In Panama, children and their parents are suffering more and more with the prolonged closure of schools.

Érica Luna, a Nicaraguan immigrant, is 29 years old and the mother of Yoselin, 3. They live in the San Isidro neighborhood, on the outskirts of Panama City, where houses with zinc roofs emerge from hills full of vegetation. Her husband works all day and she, due to the pandemic, stopped cleaning houses; she found new work at a neighborhood market.

“The pandemic has transformed us a lot,” Luna says. “I used to take the girl to a preschool, now I can’t. There are times when I have to bring her here, to the place where I work.”

Luna periodically collects educational material that the public preschool gives her. But Yoselin spends most of her time on her mother’s cell phone, playing video games, until she falls asleep on cardboard, at her mother’s feet, at the fruit stand.

Latin America is the region that has spent the longest time without face-to-face classes, according to UNICEF. Panama, like Ecuador and Peru, still has not received students in their schools in 2021.

According to UNICEF, at least 3 million children in the region will never return to the classroom again after this prolonged closure that began in 2020, when the pandemic broke out. Maintaining closures this year will have serious consequences, it says.

One more job for single parents

In Santa Rita, another suburban neighborhood, Brithany, 8, attends occasional virtual classes using the prepaid cell phone of her mother, Milena Mendosa, who sometimes has to leave the girl with a neighbor while she works.

Sometimes virtual classes are canceled. Other times, the cell signal weakens and it becomes difficult to follow the lesson.

“I feel that it is more work,” Mendosa says. “They are giving too many brochures, they are being pressured too much. I feel that it is very difficult because it is one more job.”

Panama has 4.2 million inhabitants and, according to official figures for 2021, some 890,000 are schoolchildren.

Outside the system

Krystal Pérez is Santiago’s mother. Detecting his boredom in front of a screen, she organized with other parents to remove their kids from private school and have a teacher tutor them at home.

“That was what saved education for our children, because 5, 6, 7 hours on the screen was not going to work for us,” she explains.

Her son — and a handful of others — attend lessons at a high-rise apartment in Punta Paitilla, in the urban area of ​​Panama City.

Carolina Castillón, Leonor’s mother, is also a member of this group. “We left the system at once. The school left us alone, and there was no other option,” she confesses.

Persisting online

In San Francisco, another urban neighborhood in the capital, Rafael, 5, still receives classes on the computer. But his mother, Ana María Areiza, believes that they will not support much more.

“I miss my son coming back from school telling me stories. He already sees his friends on the computer and doesn’t recognize them. He no longer has things to tell me,” she says.

Children need in-person interaction “to learn the behavior and qualities of the culture in which they live. Not being with others slows them down and can lead to behavioral problems,” explains pediatrician and neonatologist Enrique Ruidíaz.

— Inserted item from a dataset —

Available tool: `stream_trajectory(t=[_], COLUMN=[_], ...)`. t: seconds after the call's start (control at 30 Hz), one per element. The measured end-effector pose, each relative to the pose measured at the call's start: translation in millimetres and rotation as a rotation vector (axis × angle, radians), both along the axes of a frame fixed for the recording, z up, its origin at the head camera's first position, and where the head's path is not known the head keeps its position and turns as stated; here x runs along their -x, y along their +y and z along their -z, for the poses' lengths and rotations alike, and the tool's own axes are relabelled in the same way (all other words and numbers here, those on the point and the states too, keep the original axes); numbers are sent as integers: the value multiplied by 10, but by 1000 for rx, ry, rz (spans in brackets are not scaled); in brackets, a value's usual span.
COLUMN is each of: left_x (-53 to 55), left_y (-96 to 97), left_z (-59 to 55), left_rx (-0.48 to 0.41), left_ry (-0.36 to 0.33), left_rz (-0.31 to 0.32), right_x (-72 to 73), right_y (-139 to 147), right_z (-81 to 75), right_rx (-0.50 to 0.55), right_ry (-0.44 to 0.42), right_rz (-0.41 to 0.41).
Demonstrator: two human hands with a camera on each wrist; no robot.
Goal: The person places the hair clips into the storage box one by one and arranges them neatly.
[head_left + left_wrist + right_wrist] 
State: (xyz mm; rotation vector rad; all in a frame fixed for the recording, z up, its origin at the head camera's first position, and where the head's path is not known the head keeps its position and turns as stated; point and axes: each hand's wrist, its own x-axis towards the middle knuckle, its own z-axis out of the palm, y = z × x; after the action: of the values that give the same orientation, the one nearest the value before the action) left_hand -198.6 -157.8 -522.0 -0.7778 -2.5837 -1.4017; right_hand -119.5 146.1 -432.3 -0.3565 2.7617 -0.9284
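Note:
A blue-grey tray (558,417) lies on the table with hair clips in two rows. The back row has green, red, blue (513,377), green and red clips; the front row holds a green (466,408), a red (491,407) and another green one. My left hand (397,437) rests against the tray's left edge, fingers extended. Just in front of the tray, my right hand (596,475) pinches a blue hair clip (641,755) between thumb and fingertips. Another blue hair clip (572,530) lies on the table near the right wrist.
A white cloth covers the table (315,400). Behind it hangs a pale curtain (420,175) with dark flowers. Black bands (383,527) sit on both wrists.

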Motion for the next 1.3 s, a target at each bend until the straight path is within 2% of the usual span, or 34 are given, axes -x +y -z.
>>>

UNICEF cites studies that explain that schools are not the main contagion point for Covid-19, and that with proper sanitary measures, classes can restart.

“It cannot be possible for restaurants to open, for shopping centers to open (…) and for schools not to open,” says Ruth Custode, specialist for Latin America at UNICEF in Panama.

The Minister of Education of Panama, Maruja Gorday, says that she “endorses” the call of UNICEF ​​and that the reopening is near.

“The reopening will be gradual, progressive and safe. (…) To the extent that we advance in vaccination and that the health authorities urge us to start a process of closer ties, we are ready to do so,” she explained to AFP.

More news on the subject is expected in April.

Meanwhile, Brithany, who likes English, sums up the sentiment of her generation: “I want this to end.”